▶ What is required
Where "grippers" occurs in a line of the entries below, copy that line.

START Source data

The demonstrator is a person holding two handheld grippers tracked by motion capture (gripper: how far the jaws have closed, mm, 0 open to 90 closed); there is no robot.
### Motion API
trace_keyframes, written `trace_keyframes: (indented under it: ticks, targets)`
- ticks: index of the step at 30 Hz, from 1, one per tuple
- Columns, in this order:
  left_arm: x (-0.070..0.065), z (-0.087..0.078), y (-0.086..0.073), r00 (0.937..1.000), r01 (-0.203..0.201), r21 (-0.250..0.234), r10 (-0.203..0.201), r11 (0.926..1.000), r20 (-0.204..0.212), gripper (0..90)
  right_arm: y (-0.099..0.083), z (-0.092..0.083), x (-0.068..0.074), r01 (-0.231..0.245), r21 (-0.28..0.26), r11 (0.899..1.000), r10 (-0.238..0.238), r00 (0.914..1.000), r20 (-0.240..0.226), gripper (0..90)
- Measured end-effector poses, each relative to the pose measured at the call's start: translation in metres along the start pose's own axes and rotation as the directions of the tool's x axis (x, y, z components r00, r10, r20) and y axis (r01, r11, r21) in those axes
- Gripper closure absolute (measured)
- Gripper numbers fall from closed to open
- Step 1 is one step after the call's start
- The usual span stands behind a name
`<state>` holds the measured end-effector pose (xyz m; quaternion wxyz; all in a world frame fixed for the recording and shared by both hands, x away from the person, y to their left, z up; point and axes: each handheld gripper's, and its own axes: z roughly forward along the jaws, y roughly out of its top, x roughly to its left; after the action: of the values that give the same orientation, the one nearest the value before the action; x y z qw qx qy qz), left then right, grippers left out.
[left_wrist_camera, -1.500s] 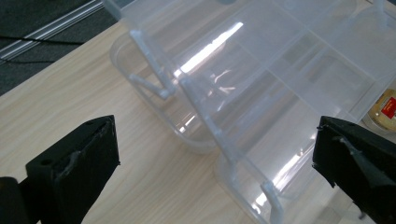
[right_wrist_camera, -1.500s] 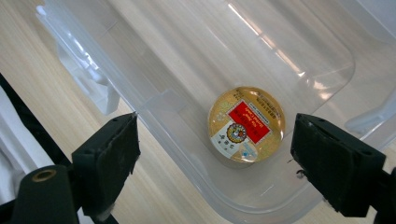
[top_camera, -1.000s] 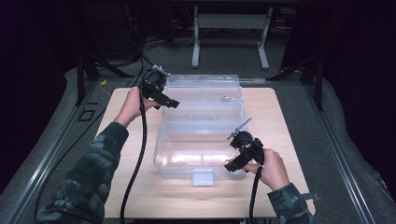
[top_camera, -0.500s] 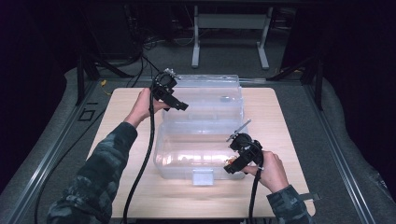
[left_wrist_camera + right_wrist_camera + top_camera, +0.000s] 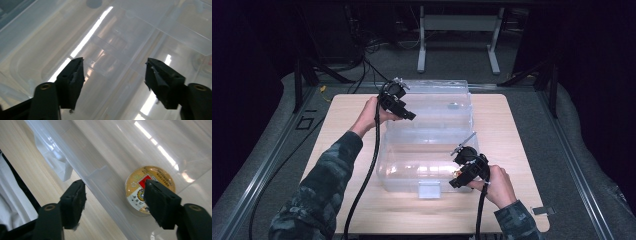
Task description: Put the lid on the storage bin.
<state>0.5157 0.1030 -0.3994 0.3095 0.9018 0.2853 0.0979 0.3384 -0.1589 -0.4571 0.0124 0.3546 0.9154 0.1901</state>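
We see a light wooden table (image 5: 352, 125) on a grey floor, and most of its middle is taken by a large clear plastic storage box (image 5: 427, 160). Behind the box, its clear lid (image 5: 437, 102) stands open toward the far edge of the table. Because both parts are transparent, we find their edges hard to follow, and the reflections of the lamps hide some of the inside.

In the high view, the left gripper (image 5: 404, 112) is held at the left end of the lid, just where lid and box meet. In the left gripper view its 2 jaws are spread wide with nothing between them, and behind them there is only blurred clear plastic (image 5: 112, 50); we cannot tell if they touch it.

The right gripper (image 5: 462, 175) is at the near right corner of the box. Its 2 jaws are also released and wide apart, 1 on each side of the box rim (image 5: 100, 182), without pressing it.

Inside the box, near that corner, lies a small round gold tin (image 5: 150, 186) with a red and white label; the right jaw covers part of it, and the text is too small to read. A white latch (image 5: 429, 189) sits on the near wall of the box.
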Motion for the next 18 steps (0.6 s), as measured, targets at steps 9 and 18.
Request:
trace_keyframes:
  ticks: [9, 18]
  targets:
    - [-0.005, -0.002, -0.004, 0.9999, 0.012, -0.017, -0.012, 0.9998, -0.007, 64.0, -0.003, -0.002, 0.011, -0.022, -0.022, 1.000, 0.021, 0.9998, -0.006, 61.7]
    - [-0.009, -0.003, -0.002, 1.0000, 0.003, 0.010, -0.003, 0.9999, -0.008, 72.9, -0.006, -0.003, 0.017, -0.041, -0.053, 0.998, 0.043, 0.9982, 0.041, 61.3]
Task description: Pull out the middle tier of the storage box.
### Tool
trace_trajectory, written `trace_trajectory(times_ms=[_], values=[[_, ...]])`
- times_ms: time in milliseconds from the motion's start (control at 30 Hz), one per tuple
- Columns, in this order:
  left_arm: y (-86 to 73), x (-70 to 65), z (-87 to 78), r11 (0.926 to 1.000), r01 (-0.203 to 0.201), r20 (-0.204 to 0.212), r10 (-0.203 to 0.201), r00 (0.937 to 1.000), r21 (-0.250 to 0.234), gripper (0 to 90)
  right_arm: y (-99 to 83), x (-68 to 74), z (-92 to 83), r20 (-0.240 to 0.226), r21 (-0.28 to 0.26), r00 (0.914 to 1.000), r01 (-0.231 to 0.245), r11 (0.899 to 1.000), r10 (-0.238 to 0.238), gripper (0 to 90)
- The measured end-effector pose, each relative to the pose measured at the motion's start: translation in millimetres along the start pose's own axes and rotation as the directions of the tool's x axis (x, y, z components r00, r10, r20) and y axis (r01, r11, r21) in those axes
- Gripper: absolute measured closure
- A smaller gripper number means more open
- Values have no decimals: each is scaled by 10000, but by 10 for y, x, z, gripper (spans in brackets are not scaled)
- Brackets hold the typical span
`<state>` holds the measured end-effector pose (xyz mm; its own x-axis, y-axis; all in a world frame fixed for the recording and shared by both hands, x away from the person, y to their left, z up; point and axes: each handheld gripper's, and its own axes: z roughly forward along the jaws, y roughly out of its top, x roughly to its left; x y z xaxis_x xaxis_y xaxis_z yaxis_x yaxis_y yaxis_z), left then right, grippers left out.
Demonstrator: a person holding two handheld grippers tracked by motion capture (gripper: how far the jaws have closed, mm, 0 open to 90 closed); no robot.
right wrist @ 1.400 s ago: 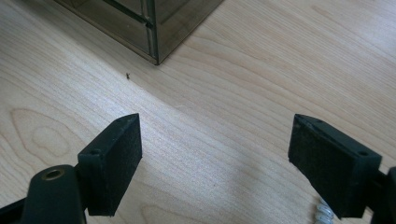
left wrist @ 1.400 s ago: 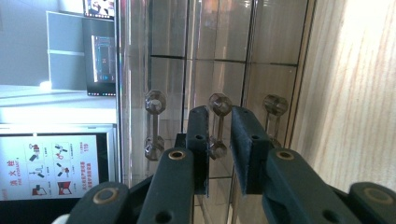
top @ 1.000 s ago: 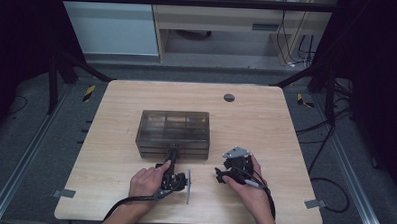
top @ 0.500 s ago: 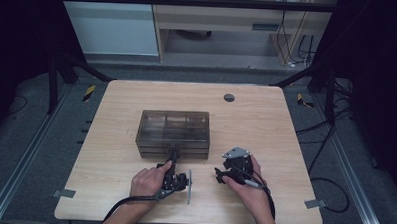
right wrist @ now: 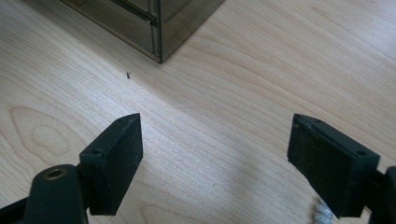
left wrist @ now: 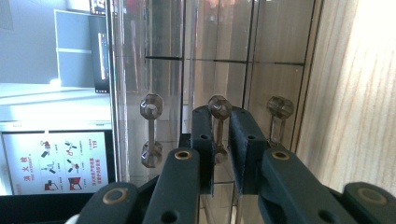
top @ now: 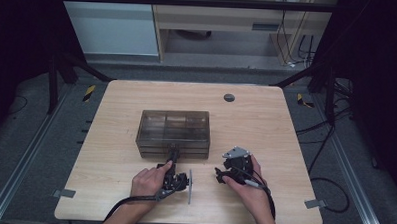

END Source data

▶ Reply to the exercise
The demonstrator is a person holding two handheld grippers tracked by motion capture (gripper: how far the jaws have closed, mm, 0 open to 90 closed); there is no robot.
`<state>` holds the measured end-effector pose (xyz m; quaternion wxyz; all in a world frame fixed for the recording and shared by both hands, x away from the person, y to their left, z up; point and axes: each handheld gripper's, and its own axes: z roughly forward along the jaws, y roughly out of its top, x roughly to its left; after the action: of the values that give the same orientation, the one nearest the value before the action; x y z qw qx qy qz), left then right, grippers left out.
`<state>` holds the measured end-effector pose (xyz mm; its own x-axis, y-axis; all in a world frame fixed for the recording and shared by both hands, x away from the person, y to their left, z up; point and axes: each handheld gripper's, and its own axes: z roughly forward along the jaws, y roughly out of its top, x roughly to its left; x y z xaxis_x xaxis_y xaxis_z yaxis_x yaxis_y yaxis_z), left then right, grippers left out.
Demonstrator: a person holding two handheld grippers tracked by motion capture (gripper: how far the jaws have closed, mm, 0 open to 90 closed); no robot.

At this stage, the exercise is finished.